Welcome to another WWW Wednesday! This meme is hosted by Taking on a World of Words. To participate, just answer the following three questions:
What are you currently reading?
What did you recently finish reading?
What do you think you’ll read next?
I’m currently reading…
The Sisters Hemmingway, by Annie England Noblin
This is an ARC I’m reading for the blogging I do for The Girly Book Club. It’s the story of three sisters who are going back to their hometown for the first time in years for the funeral of the aunt who raised them. I’m enjoying this one so far. I will have a review posted here when the book comes out in February.
Girl, Wash Your Face: Stop Believing the Lies about Who You Are So You Can Become Who You Were Meant to Be, by Rachel Hollis
Self help type books aren’t really my thing, but a few girls from my book club were raving about this one, so I decided to give it a chance. It’s not really doing much for me, honestly, although to be fair, that may be because large chunks of it are related to parenting and I’m sitting here happily childless like, “…can’t relate.”
I recently finished reading…
Britt-Marie Was Here, by Fredrik Backman
This was my second book by Backman, the first being A Man Called Ove. I really enjoyed this novel, although perhaps not as much as A Man Called Ove. Both books have a lot of similarities; a curmudgeonly older protagonist who is lonely and finds love and meaning in an unexpected place. I will have a full review up soon.
An Absolutely Remarkable Thing, by Hank Green
I’ve always found John Green’s work to be overrated (sorry if you love his books, but they’re just not for me), but I was a bit curious about what Hank would produce. I was seriously pleasantly surprised by this one. What a fun, weird novel! This is categorized on GoodReads as YA, but I’d consider it more New Adult, and I think it can be enjoyable for a wide age range. Read my review here.
Salt for Air, by M. C. Frank
The author sent me a copy of this for her upcoming release. I haven’t written a review yet because I’m still kind of gathering my thoughts. It’s a YA novel about a lonely teenage girl who finds herself face to face with the subject of her fanfiction. This wasn’t really for me, but I can see it appealing to Twilight‘s fanbase. Review to come soon.

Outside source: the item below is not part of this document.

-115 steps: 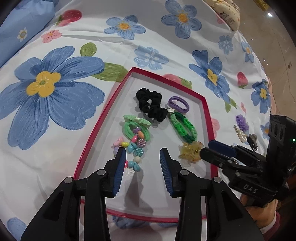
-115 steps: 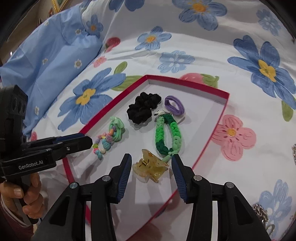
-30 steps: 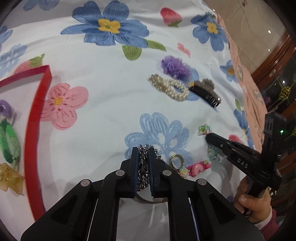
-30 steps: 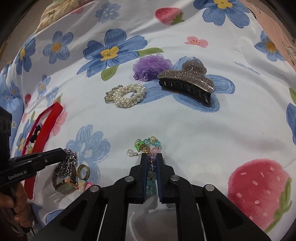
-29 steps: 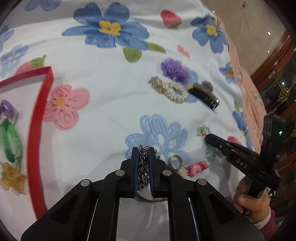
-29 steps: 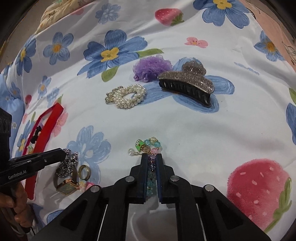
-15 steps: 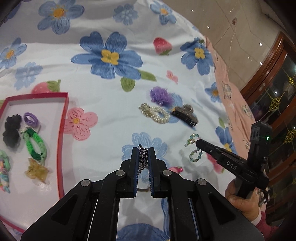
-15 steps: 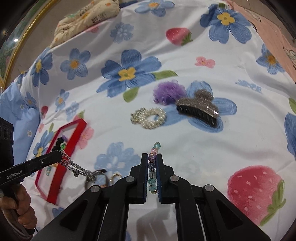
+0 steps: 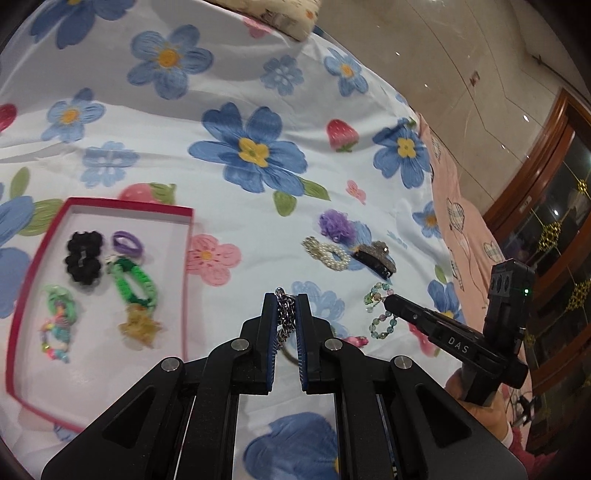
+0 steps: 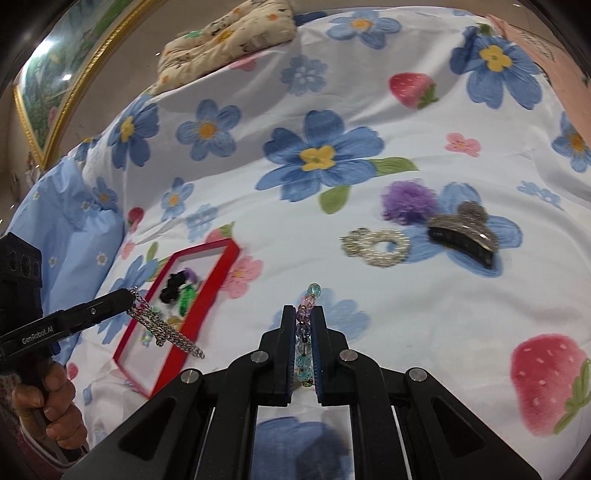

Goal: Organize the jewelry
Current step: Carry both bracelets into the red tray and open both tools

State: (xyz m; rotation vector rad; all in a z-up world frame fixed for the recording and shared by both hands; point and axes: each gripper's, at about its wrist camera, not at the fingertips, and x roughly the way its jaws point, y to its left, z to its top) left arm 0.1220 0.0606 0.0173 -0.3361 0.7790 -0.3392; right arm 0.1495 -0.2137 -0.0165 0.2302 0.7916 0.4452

Muse of Nightmares, by Laini Taylor
This was the sequel to Strange The Dreamer and definitely a worthy follow-up in my opinion. Excellent character development, immersive world building, and the answers to many questions left from the first book make this a page-turner. If you’re new to the series, read my review for Strange the Dreamer here. My review for Muse of Nightmares is here.
The Dreamers, by Karen Thompson Walker
This was an ARC for a book coming in January. I had really mixed feelings about it. I thoroughly enjoyed reading it, but when I got to the end and looked back, the story felt really thin and lacking in resolution. The novel is about a mysterious sleeping sickness that breaks out in a college town. It was lovely with dreamy, lyrical writing, but I wanted answers at the end that I never got. Nevertheless, it felt worth reading.
House of Gold, by Natasha Solomons
This is a title coming later this month which I received through NetGalley. (This is a repeat from last week’s WWW Wednesday, because I’m terrible at TBRs. But I totally mean it this time.)
“From the New York Times bestselling author of The House at Tyneford, an epic family saga about a headstrong Austrian heiress who will be forced to choose between the family she’s made and the family that made her at the outbreak of World War I.
Vienna, 1911. Twenty-one-year-old Greta Goldbaum has always hungered after what’s forbidden: secret university lectures, unseemly trumpet lessons, and most of all, the freedom to choose her life’s path.
The Goldbaum family has different expectations. United across Europe by unsurpassed wealth and power, Goldbaum men are bankers, while Goldbaum women marry Goldbaum men to produce Goldbaum children. Greta will do her part.
So Greta moves to England to wed Albert, a distant cousin. The marriage is not a success. Yet, when Albert’s mother gives Greta a garden, things at Temple Court begin to change. First Greta falls in love with her garden, then with England, and finally with her husband. But when World War I sends both Albert and Greta’s beloved brother, Otto, to the front lines–one to fight for the Allies, one to fight for the Central Powers–the House of Gold is left vulnerable as never before, and Greta must choose: the family she’s created or the one she was forced to leave behind.
Set against a nuanced portrait of World War I, this is a sweeping family saga rich in historical atmosphere and heartbreakingly human characters. House of Gold is Natasha Solomons’s most dazzling and moving novel yet.”